Figure 2

Astrocytic glutamate released upon PAR1 activation induces NMDAR-dependent enhancement of basal EPSP responses at SC-CA1 synapses via the Best1 channel. A, Schematic diagram showing whole-cell patch clamp measurement of eEPSPs upon Schaffer collateral (Sch) stimulation recorded from hippocampal CA1 pyramidal neurons (CA1). 30 μM of TFLLR was applied via the bath solution to induce Ca²⁺-dependent glutamate release from CA1 astrocytes. A surgical cut was made between CA3 and CA1 (CA3-CA1 cut). DG, dentate gyrus. B, Representative eEPSP traces recorded from CA1 neurons in naïve slices or slices expressing Best1-shRNA in astrocytes. Black, before TFLLR application; red, 15 min after TFLLR application. C, Amplitudes of eEPSPs from each recording were normalized to the mean amplitude of baseline period prior to TFLLR application and shown as averaged relative eEPSPs ± s.e.m. (% Baseline).
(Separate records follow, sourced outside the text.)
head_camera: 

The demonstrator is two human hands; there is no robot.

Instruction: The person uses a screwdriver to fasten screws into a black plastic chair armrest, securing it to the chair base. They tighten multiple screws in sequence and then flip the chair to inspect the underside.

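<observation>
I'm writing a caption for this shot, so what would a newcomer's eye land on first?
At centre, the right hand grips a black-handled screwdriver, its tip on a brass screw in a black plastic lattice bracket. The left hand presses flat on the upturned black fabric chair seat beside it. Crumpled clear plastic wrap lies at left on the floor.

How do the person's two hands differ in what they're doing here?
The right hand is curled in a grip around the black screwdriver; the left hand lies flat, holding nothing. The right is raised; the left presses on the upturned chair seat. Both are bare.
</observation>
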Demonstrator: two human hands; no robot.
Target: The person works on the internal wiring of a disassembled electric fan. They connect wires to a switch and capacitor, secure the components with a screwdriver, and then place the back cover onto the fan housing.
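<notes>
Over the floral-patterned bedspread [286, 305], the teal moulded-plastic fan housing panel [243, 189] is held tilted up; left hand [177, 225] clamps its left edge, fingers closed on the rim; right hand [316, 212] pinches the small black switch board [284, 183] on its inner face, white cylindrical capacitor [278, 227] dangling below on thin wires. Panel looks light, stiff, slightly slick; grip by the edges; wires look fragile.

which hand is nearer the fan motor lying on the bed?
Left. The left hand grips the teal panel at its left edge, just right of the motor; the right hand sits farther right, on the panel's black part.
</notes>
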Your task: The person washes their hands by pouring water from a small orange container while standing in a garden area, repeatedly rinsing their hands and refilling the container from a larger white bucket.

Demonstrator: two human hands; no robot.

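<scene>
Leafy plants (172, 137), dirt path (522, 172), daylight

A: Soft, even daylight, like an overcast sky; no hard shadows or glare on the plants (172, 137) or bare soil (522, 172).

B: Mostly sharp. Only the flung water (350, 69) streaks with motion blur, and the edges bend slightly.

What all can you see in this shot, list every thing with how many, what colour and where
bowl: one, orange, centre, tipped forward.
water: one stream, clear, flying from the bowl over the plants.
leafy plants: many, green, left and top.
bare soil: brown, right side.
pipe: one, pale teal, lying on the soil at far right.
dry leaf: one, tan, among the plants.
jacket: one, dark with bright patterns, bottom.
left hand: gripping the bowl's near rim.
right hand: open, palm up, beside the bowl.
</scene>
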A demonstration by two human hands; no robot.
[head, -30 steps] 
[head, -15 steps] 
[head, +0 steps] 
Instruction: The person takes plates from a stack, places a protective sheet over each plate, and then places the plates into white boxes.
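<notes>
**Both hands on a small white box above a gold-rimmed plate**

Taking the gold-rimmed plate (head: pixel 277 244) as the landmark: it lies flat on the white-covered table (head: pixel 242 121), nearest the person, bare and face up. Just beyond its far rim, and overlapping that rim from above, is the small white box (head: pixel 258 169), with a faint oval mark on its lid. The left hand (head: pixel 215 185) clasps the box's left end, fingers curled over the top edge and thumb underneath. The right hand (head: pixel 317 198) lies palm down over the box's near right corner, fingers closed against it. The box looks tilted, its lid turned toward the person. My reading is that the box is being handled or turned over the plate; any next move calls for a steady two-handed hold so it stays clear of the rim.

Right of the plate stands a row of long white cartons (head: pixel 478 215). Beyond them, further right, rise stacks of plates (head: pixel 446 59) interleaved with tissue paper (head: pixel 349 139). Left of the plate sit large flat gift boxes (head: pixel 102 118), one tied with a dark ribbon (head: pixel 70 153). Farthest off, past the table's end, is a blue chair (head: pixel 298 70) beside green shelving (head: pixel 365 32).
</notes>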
Graphs represent eEPSP responses recorded from hippocampal slices of wild type mice treated with control solution (wild type, empty circles) or APV-containing solution (+APV, black circles), and hippocampal slices of Best1 knockout mice treated with control solution (Best1 KO, grey circles). D, Bar graph representing mean relative eEPSPs (mean ± s.e.m), analyzed during the period covered by the gray box in C. Bar colors correspond to colours in C. **, P < 0.01, one-way ANOVA with post-hoc test.